The Alaskan Independence Party (AKIP) is an Alaskan nationalist political party that advocates an in-state referendum which would include the option of Alaska becoming an independent country.  The party also advocates positions similar to those of the Constitution Party, Republican Party and Libertarian Party, supporting gun rights, anti-abortion policies, privatization, home schooling, and limited government. Wally Hickel was elected Governor of Alaska in 1990 on the Independence Party ticket, making it one of the few third parties to have controlled a governor's seat; however, Hickel transferred to the Republican Party before the 1994 election.

History
The Alaskan Independence Party was founded with the goal of obtaining for Alaskans the right to vote on statehood. Referring to Alaska's 1959 admission to the union, the AKIP charter states: "The Alaskan Independence Party's goal is the vote we were entitled to in 1958, one choice from among the following four choices:
 Remain a territory.
 Become a separate and independent country.
 Accept commonwealth status.
 Become a state.

The call for this vote is in furtherance of the dream of the Alaskan Independence Party's founding father, Joe Vogler, which was for Alaskans to achieve independence under a minimal government, fully responsive to the people, promoting a peaceful and lawful means of resolving differences."

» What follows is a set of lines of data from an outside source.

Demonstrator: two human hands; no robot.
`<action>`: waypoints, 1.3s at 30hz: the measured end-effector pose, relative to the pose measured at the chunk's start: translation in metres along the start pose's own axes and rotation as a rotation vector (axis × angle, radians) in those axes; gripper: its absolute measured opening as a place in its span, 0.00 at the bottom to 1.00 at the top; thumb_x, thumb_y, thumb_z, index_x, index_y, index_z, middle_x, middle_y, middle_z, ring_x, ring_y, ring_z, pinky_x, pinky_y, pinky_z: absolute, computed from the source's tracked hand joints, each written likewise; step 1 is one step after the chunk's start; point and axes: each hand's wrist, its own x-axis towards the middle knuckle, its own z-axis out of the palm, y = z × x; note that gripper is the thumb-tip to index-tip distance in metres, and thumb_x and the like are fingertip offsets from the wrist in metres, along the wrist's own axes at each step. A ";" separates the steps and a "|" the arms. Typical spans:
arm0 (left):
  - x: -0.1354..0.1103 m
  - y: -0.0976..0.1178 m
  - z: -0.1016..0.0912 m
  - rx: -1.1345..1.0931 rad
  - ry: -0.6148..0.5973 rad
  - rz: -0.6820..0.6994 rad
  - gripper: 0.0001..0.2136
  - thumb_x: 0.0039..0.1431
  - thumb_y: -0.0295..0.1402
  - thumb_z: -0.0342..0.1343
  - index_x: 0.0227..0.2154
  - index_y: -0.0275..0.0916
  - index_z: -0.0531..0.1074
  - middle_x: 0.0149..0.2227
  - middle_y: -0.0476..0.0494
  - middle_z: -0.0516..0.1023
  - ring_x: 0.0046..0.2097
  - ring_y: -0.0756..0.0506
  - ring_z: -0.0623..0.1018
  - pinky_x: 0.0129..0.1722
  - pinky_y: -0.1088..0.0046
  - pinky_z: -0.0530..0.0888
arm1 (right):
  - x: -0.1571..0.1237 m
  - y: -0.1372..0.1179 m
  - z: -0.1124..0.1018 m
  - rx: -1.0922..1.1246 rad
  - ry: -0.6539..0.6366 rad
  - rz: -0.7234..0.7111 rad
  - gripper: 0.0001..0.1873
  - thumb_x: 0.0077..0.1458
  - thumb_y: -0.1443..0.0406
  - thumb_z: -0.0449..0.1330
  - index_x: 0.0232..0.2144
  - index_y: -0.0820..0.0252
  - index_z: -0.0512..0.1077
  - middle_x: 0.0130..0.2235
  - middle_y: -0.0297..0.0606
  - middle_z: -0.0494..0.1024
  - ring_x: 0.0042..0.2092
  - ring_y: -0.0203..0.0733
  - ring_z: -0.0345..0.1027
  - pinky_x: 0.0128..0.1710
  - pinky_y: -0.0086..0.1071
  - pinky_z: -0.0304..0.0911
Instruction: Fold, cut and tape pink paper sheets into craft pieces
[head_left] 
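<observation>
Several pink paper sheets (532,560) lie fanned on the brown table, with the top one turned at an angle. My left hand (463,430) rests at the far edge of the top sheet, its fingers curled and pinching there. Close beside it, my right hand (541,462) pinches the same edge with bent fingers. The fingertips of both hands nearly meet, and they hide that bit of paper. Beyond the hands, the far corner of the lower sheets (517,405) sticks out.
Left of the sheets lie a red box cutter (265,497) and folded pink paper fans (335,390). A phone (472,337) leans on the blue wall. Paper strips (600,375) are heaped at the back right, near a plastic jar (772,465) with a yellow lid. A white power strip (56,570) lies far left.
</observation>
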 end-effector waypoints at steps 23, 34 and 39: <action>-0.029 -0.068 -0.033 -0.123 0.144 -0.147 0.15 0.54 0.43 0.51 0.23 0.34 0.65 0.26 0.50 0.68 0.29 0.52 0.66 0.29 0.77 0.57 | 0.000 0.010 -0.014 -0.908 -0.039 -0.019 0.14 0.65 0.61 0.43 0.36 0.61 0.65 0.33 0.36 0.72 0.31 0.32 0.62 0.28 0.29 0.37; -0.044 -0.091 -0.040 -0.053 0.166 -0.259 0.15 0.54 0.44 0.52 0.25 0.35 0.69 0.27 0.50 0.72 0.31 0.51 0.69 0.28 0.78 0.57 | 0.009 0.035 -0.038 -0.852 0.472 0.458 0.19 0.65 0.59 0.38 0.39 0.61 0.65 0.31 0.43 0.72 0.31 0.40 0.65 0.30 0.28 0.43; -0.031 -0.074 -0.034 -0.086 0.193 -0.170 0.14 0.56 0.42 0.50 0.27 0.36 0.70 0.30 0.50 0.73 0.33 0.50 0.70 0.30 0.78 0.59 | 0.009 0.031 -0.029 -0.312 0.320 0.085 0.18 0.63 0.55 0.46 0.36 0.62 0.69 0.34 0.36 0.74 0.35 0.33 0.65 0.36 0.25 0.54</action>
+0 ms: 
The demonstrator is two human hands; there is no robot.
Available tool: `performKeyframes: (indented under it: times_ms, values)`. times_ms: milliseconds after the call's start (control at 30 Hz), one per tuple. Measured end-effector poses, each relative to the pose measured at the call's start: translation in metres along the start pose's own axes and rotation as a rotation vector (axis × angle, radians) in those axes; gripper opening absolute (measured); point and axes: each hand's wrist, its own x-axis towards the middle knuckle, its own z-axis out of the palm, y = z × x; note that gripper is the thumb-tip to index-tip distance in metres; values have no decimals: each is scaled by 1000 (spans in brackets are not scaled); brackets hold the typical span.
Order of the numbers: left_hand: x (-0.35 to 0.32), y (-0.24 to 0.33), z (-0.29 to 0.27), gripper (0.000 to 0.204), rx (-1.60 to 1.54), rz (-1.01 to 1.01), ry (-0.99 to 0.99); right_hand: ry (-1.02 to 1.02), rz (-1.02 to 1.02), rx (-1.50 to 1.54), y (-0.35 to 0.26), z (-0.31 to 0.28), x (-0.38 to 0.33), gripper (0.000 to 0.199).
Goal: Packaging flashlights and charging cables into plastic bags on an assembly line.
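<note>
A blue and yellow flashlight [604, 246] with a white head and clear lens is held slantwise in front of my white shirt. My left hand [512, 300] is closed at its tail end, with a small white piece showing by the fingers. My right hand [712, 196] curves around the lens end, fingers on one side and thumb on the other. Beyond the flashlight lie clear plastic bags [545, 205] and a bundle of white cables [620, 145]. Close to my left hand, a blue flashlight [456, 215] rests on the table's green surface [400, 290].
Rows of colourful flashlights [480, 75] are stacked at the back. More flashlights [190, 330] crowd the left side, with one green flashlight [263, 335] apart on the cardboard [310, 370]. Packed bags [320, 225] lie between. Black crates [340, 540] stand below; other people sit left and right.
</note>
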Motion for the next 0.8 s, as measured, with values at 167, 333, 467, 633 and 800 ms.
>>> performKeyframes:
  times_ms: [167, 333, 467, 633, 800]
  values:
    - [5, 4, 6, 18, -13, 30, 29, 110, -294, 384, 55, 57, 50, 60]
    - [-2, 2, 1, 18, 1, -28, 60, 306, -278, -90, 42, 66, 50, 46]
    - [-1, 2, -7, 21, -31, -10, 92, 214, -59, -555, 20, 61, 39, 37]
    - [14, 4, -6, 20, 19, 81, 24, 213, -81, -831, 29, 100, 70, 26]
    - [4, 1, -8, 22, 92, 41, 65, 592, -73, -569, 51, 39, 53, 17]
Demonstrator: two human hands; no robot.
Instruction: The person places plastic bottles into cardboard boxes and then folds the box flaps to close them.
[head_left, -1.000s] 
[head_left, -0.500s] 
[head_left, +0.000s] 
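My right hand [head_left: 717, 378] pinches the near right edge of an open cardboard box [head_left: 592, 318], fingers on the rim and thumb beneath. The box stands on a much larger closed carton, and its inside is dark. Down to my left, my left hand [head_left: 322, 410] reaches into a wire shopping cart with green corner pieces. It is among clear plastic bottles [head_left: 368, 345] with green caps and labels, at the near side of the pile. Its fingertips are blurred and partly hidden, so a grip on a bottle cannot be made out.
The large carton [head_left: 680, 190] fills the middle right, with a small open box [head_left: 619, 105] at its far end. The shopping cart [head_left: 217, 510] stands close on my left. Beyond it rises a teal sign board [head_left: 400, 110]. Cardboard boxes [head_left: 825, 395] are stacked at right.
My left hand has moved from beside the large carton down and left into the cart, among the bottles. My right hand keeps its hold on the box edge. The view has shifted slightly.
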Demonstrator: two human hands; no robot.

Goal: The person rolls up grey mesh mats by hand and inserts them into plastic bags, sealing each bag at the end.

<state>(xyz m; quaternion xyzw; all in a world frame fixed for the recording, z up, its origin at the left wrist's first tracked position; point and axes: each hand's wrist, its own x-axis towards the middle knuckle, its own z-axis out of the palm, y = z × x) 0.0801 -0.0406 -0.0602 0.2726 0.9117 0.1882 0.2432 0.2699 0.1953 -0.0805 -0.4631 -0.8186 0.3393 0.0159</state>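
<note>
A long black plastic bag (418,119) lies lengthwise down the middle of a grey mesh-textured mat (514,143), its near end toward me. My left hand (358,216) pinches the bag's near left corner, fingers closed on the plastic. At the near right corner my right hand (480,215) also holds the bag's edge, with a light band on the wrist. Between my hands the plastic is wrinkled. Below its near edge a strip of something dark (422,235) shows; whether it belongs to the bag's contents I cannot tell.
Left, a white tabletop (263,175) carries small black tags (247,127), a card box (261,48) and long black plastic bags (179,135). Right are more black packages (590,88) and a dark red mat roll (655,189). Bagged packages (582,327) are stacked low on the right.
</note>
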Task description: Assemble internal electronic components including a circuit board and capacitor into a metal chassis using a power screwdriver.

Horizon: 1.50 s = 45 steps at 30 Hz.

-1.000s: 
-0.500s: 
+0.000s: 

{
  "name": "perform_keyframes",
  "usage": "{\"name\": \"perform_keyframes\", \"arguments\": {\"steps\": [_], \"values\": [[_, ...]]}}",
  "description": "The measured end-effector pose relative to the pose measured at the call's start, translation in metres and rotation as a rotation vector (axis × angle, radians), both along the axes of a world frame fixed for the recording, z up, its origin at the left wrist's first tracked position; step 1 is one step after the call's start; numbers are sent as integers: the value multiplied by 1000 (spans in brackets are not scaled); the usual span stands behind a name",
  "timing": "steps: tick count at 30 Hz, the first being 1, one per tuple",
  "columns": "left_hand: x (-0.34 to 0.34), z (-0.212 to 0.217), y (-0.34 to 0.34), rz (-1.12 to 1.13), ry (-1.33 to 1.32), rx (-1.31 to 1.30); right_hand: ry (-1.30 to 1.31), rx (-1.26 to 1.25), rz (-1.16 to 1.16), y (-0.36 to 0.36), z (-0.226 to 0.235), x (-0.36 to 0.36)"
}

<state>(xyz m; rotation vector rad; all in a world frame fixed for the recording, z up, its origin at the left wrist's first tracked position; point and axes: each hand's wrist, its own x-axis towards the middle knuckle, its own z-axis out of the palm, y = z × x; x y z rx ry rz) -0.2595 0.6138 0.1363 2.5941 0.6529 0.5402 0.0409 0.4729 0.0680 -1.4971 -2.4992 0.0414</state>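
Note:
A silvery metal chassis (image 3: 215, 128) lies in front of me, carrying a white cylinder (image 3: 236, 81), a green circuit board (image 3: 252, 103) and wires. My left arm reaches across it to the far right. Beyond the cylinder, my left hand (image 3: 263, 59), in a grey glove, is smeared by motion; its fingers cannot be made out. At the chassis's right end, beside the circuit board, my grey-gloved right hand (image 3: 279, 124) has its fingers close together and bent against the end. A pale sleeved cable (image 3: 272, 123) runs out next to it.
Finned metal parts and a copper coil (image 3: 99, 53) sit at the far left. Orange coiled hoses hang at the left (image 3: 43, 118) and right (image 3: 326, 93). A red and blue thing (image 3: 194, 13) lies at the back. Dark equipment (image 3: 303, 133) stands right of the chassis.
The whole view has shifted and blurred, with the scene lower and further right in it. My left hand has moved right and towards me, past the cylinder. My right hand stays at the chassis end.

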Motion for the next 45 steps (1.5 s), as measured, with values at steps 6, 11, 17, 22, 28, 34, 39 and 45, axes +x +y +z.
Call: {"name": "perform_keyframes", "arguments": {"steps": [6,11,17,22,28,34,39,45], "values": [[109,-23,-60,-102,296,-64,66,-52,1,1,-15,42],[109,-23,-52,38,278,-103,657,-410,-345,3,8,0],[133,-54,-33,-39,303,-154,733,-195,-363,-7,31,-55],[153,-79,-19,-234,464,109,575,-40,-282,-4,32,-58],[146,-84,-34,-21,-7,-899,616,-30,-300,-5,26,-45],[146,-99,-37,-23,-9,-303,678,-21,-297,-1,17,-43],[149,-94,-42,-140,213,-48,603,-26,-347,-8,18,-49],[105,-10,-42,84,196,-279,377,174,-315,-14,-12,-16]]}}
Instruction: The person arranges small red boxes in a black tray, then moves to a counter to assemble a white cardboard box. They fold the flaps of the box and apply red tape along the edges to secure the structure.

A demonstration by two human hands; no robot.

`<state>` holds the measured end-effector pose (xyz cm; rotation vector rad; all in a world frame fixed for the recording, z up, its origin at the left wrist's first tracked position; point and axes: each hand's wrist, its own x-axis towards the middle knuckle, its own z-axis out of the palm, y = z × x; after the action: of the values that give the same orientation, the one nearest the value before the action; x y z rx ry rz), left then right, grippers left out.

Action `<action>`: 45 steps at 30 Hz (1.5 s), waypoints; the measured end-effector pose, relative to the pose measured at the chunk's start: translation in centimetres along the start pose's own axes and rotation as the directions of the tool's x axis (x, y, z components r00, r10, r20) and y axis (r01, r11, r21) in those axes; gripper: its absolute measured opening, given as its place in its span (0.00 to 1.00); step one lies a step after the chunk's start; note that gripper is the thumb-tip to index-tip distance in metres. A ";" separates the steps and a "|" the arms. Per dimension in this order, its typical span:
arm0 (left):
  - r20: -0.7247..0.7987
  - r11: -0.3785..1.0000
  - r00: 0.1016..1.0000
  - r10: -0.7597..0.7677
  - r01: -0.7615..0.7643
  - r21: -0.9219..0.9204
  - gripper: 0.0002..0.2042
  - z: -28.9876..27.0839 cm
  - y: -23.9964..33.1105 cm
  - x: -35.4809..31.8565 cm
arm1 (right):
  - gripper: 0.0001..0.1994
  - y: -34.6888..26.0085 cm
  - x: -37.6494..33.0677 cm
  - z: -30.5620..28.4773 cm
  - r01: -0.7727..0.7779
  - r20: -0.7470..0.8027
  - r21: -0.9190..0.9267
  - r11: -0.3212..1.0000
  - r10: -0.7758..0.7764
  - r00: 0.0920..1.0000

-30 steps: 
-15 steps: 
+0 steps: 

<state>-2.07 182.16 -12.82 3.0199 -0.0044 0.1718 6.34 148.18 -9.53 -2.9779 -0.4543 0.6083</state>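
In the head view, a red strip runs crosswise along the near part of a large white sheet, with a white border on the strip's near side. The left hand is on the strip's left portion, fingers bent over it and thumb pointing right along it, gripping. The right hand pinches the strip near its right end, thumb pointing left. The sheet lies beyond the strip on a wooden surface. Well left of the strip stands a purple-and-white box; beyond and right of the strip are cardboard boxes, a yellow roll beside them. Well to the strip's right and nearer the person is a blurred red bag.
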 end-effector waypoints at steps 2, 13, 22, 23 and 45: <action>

Since its founding, the AKIP has radically changed with respect to the issue of secession. At present, it does not support secession though, at its founding, it did. In 1973 Vogler began arguing about the validity of the Alaskan statehood vote. Early in that year, he began circulating a petition seeking support for secession of Alaska from the United States. Alaska magazine published a piece at that time in which Vogler claimed to have gathered 25,000 signatures in three weeks.

Vogler has been quoted as stating "I'm an Alaskan, not an American. I've got no use for America or her damned institutions."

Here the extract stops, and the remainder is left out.